--- EXERCISE PROMPT ---
The full listing below should be repeated exactly.

START THE DATA

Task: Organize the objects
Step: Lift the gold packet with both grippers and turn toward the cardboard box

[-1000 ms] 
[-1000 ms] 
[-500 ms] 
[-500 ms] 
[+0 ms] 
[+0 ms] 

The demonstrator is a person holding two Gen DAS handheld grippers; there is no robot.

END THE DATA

--- WRITTEN REPLY ---
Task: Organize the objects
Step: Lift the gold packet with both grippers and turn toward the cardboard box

[-1000 ms] 
[-1000 ms] 
[-500 ms] 
[-500 ms] 
[+0 ms] 
[+0 ms] 

The demonstrator is a person holding two Gen DAS handheld grippers; there is no robot.

For this exercise, the answer is now complete.